Et comme tout grand frère, il m’a introduit à d’autres musiques. Par son biais, j’ai enfin écouté pêle-mêle Bob Dylan, Palace Brothers ou Vic Chesnutt. Et j’ai redécouvert Heart of Gold en 2007, lors de la sortie du Live at Massey Hall, daté de janvier 1971. Contraint de jouer assis à cause d’un violent mal de dos, Neil Young y teste des compositions inédites. Seul sur scène et guilleret avec le public, le Loner entonne au piano A Man Needs a Maid dans une version follement dépouillée. Sa voix de velours caresse chaque couplet. « My life is changing in so many ways / I don’t know who to trust anymore » (Ma vie change dans tant de direction / Que je ne sais plus en qui avoir encore confiance). Puis, surprise, il enchaîne sans transition avec Heart of Gold, toujours seul au piano, pour ce qui demeure sans doute sa plus belle interprétation.
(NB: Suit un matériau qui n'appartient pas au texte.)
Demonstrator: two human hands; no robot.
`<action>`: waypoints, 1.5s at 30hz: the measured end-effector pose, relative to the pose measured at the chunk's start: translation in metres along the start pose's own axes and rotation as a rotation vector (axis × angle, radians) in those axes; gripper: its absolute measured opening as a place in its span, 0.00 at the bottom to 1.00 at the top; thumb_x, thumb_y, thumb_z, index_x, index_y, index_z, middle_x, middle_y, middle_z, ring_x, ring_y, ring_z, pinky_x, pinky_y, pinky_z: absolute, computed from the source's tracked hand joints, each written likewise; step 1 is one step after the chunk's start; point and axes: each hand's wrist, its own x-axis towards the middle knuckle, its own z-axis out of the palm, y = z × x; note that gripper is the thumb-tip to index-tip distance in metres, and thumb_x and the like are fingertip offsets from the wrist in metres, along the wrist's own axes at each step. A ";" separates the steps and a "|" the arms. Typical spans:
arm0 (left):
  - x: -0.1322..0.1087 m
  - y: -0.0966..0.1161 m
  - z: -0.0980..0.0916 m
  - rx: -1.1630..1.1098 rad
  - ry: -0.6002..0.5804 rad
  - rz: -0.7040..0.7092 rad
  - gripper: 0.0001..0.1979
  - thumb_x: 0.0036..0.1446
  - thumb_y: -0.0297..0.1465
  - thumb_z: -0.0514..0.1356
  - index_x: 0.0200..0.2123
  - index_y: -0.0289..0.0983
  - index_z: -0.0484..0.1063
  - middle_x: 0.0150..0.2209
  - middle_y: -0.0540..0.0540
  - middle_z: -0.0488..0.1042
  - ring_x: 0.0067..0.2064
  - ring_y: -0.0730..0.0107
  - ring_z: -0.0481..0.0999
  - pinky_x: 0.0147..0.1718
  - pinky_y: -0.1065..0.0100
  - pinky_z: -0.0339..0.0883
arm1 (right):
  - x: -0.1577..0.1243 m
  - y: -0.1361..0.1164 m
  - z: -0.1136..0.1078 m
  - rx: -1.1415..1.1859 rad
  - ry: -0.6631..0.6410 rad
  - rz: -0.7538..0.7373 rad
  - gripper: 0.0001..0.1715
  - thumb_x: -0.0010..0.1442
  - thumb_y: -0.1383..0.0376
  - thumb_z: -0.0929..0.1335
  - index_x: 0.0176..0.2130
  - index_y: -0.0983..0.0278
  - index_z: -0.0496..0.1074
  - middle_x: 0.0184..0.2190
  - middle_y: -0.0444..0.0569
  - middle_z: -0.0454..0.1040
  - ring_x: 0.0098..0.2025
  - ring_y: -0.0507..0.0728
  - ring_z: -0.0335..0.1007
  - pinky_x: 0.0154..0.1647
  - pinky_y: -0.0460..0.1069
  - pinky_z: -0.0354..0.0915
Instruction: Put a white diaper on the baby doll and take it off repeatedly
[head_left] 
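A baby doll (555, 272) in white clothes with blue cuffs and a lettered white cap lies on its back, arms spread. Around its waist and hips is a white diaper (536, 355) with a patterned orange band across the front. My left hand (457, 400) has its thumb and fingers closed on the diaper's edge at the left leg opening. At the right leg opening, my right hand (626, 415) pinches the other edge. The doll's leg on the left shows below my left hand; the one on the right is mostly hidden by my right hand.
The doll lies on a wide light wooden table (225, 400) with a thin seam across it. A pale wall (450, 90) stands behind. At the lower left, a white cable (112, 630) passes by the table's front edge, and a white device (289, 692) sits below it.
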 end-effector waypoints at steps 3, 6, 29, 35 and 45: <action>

Plus de quarante ans après la sortie d’Harvest, Neil Young est entré dans la légende du Paléo Festival en juillet 2013. Avec Crazy Horse, il prit un malin plaisir à défier les éléments tout au long de la soirée inaugurale. Il multiplia à tel point les références à Woodstock (et son célèbre « no rain, no rain ») qu’il provoqua le plus violent orage que connut la plaine de l’Asse. Quelques minutes avant la tempête, il joua une incroyable version d’Heart of Gold, debout, seul devant le public, comme aux plus belles heures de CSN & Y. Puis, il reprit Blowin’ in the Wind telle que Dylan la laissa en 1962. Comment un type si exalté et impétueux avec sa Les Paul noire peut-il être aussi tendre avec sa Martin-D45 acoustique? L’histoire gardera que, dès qu’il attaqua les premières notes de Like a Hurricane, des trombes d’eau s’abattirent sur la Côte.

Depuis 1971, Neil Young a pris de l’âge – « And I’m getting old », prédisait-il – mais il a toujours érigé les paroles de cette chanson en art de vivre. « I want to live, I want to give / I’ve been a miner for a heart of gold » (Je veux vivre, je veux donner / J’ai été un mineur à la recherche d’un cœur d’or).

Tout compte fait, je ne vais sans doute jamais apprendre à jouer du piano ni de la guitare. Ça m’évitera de massacrer Heart of Gold. Ce serait quand même dommage de lui causer pareil affront.